> _Exercise prompt_: Set the images aside and retype the whole listing exactly.

> _Data section_:

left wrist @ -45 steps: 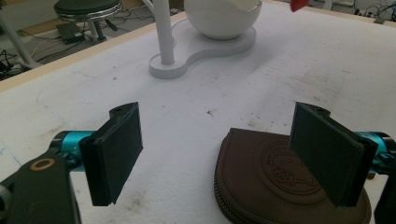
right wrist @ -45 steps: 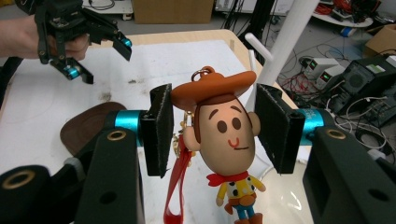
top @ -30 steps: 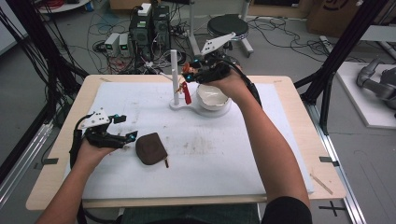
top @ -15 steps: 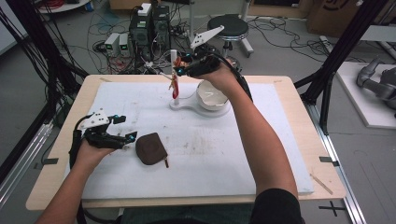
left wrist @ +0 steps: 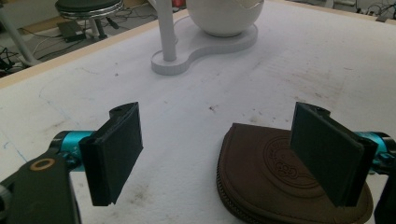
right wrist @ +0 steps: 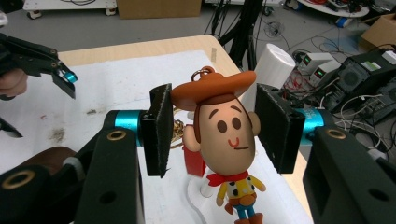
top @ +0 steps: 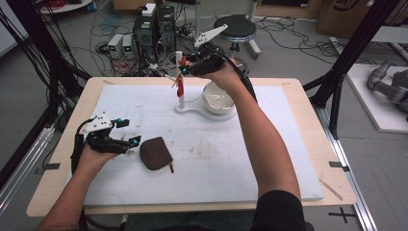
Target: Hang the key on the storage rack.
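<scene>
We are working at a pale wooden table [top: 62, 185] covered by a white foam mat [top: 269, 159] that is showing scuffs and brown smudges, in a lab room where black frame struts are rising at both sides, cables are sprawling over the grey floor, two computer towers [top: 156, 29] are standing beyond the far edge and one round black stool [top: 239, 26] is sitting behind them. We are holding the right gripper [top: 188, 68] above the far middle of the mat, its jaws clamped on either side of the head of a cowboy figurine keychain [right wrist: 224, 140]: a brown wide-brimmed hat with a metal ring on top, a big cream face with dot eyes and a red smile, a red neckerchief, a yellow shirt and blue trousers, hanging in the air right by the top of the white post [top: 181, 91] of a stand. That stand's flat white base is also carrying one white bowl [top: 219, 98]. We are resting the left gripper [top: 126, 132] low over the near left part of the mat, jaws spread wide and gripping nothing, just beside one brown zip coin pouch [top: 155, 153] with an embossed round emblem, lying flat. In all we are counting two grippers, one figurine, one pouch, one bowl and one post.
</scene>
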`<state>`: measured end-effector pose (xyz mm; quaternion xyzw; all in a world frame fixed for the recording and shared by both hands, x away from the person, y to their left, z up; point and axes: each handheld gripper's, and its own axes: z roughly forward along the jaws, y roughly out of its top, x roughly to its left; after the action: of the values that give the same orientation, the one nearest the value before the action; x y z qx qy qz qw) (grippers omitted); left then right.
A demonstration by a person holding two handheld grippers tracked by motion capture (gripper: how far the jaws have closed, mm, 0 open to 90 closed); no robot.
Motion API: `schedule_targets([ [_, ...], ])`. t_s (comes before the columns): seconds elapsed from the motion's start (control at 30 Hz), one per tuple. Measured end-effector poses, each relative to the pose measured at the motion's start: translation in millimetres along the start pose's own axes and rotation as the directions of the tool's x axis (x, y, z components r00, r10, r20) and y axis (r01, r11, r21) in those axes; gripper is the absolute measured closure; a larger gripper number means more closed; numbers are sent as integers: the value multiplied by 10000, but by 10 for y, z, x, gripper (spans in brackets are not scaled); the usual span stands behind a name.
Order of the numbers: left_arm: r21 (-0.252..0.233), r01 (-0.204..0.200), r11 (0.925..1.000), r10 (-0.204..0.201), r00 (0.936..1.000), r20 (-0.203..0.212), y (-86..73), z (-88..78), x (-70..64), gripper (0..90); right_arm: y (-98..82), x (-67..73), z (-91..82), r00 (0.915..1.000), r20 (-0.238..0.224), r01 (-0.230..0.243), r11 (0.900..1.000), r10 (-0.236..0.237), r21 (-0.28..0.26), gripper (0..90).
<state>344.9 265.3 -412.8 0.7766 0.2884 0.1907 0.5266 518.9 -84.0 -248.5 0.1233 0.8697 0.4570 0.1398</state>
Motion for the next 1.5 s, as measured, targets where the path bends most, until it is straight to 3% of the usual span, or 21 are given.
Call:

> _Output of the exercise_:
left wrist @ -45 steps: 
right wrist @ -45 steps: 
top @ -30 steps: 
top @ -15 steps: 
left wrist @ +0 steps: 
right wrist @ +0 steps: 
top @ +0 steps: 
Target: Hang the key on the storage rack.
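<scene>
We are working at a pale wooden table [top: 62, 185] covered by a white foam mat [top: 269, 159] that is showing scuffs and brown smudges, in a lab room where black frame struts are rising at both sides, cables are sprawling over the grey floor, two computer towers [top: 156, 29] are standing beyond the far edge and one round black stool [top: 239, 26] is sitting behind them. We are holding the right gripper [top: 188, 68] above the far middle of the mat, its jaws clamped on either side of the head of a cowboy figurine keychain [right wrist: 224, 140]: a brown wide-brimmed hat with a metal ring on top, a big cream face with dot eyes and a red smile, a red neckerchief, a yellow shirt and blue trousers, hanging in the air right by the top of the white post [top: 181, 91] of a stand. That stand's flat white base is also carrying one white bowl [top: 219, 98]. We are resting the left gripper [top: 126, 132] low over the near left part of the mat, jaws spread wide and gripping nothing, just beside one brown zip coin pouch [top: 155, 153] with an embossed round emblem, lying flat. In all we are counting two grippers, one figurine, one pouch, one bowl and one post.
</scene>
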`<state>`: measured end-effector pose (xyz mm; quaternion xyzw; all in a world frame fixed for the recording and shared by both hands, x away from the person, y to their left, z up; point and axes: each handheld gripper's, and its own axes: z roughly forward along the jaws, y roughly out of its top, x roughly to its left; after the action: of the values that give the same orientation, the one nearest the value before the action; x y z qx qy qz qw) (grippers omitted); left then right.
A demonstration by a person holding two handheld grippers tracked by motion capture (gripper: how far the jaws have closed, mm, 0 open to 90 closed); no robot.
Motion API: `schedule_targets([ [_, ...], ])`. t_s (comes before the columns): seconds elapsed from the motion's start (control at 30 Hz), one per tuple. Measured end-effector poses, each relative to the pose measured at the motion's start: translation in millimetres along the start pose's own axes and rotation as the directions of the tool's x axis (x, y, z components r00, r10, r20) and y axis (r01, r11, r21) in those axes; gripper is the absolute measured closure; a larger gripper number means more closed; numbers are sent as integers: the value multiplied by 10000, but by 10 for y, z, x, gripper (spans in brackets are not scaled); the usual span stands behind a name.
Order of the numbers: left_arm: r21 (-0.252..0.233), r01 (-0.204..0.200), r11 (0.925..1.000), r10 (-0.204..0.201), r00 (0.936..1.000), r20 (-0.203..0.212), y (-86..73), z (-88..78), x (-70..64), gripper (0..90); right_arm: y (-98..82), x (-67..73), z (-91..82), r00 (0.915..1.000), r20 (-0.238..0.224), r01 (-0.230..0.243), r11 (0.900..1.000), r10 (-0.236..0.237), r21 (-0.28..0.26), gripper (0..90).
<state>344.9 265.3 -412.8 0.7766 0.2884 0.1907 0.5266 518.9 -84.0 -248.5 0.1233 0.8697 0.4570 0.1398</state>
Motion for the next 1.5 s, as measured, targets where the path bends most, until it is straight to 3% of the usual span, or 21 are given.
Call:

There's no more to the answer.